CHP’nin İyi Partiye 15 milletvekili geçmesini de onaylıyor Ahmet: “CHP iyi yaptı, onların da artık bir şey yapması lazımdı, Ak Parti siyaset yapıyordu, CHP peşinden gidiyordu. Böyle olunca iş biraz değişti. CHP de siyaset yapmaya başladı”
Ali Usta araya giriyor, “Bak burada her görüşten insan var ne kadar rahat konuşuyoruz. MHP’li var, AKP’li var, İyi Parti var, CHP var...”
Başından itiberen arada gelip dinleyip, söze girmeden dönen kahveci de biz ayrılırken, “Ben de MHP’liydim ama İyi Parti’ye vereceğim” diyor.
‘BİZ FINDIĞI 8-9’A SATIYORUZ, BURADA 50 LİRA’
Şirinevler'de dolaşmaya devam ediyoruz. Bir anne ve iki genç kızı alışveriş yapmışlar, dinlenmek için oturmuşlar. Konuşuyoruz. Kübra giriyor önce söze, “Bence erken seçim şimdi ikilik var, bu çözülsün diye oldu. Tek kişi olsun diye” diyor. Annesi Gülbeyaz itiraz ediyor: “Aslında tek kişinin de sürekli dediği olmaması lazım. Eski sistem daha iyiydi, Cumhurbaşkanı var, Meclis var. Tek başına olmaz yani.”

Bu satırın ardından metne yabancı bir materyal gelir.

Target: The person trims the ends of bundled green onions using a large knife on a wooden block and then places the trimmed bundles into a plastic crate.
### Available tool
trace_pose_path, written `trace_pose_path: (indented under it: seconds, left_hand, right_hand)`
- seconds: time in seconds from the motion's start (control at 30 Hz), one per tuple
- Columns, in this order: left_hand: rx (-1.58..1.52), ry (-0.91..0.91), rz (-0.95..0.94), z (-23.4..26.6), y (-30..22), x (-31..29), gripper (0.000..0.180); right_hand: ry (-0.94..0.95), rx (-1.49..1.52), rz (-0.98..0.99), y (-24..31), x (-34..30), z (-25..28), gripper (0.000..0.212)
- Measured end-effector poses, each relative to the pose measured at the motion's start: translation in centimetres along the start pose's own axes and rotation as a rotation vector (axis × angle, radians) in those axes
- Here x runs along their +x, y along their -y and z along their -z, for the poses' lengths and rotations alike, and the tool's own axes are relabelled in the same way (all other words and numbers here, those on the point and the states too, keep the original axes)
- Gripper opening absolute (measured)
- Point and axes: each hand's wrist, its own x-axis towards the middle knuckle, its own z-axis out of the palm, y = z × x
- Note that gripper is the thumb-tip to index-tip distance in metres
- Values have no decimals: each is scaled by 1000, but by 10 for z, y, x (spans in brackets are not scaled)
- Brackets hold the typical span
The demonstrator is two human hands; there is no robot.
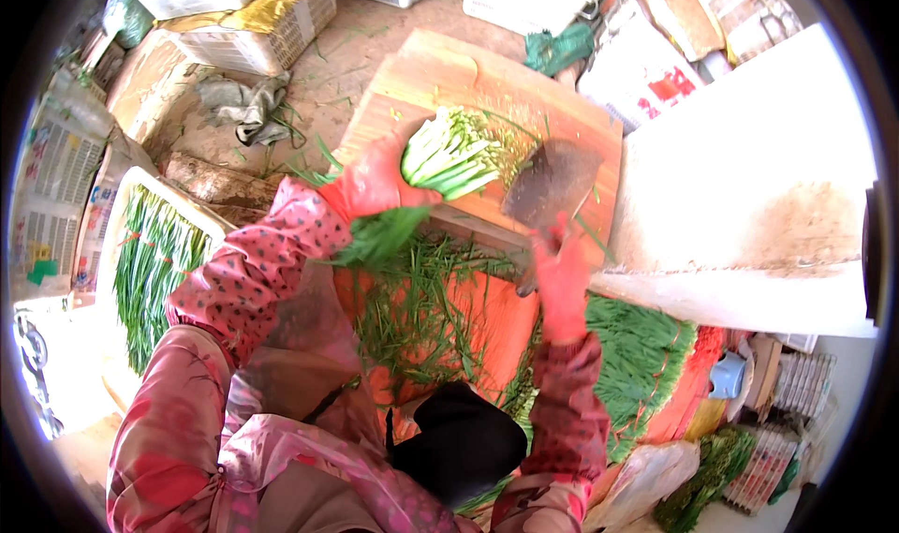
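My left hand (370, 182), in a pinkish-red glove, is closed around a bunch of chives (449, 154) over a wooden chopping board (426, 65). The pale stem ends fan out to the right of my fingers, and the green leaf ends hang down below my wrist. In my right hand (562, 289), gloved alike, is a cleaver (554, 179). Its dark, broad blade is over the board, just right of the stem ends and apart from them. My fingers hide most of its handle. Small yellowish trimmings (510, 140) lie scattered on the board between bunch and blade.
Loose green leaves (421, 313) litter an orange sheet (492, 313) below the board. Bundled chives (637, 355) lie to the right, and more fill a tub (201, 216) at left. White crates (253, 46) stand behind; a large white block (749, 177) borders the board's right.
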Motion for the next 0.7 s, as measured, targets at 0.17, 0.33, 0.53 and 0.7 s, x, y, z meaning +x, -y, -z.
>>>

İş ekonomiye gelince anne kız aynı fikirde birleşiyor. Gülbeyaz anlatıyor: “Ekonomi de iyi değil doğru, yani belki seçilemeyiz diye düşündüler. Şimdi bak biz Karadenizliyiz. Çifçi de her şey ucuz ama işte gelene kadar çok yükseliyor fiyat. Benim fındığım 8.5-9 lira. Benden ona alıyorlar. Şimdi git şuradan fındığın fiyatını sor, 50 lira. Bize verdikleri emeğimizi kurtarmıyor. Ben ondan çok kızgınım ama işte bakıyorum. Cumhurbaşkanını çok onaylamıyorum aslında. Ama bakıyorum, onaylamak zorunda kalıyorum. Kimse yok, daha iyisi gelebilecek mi?”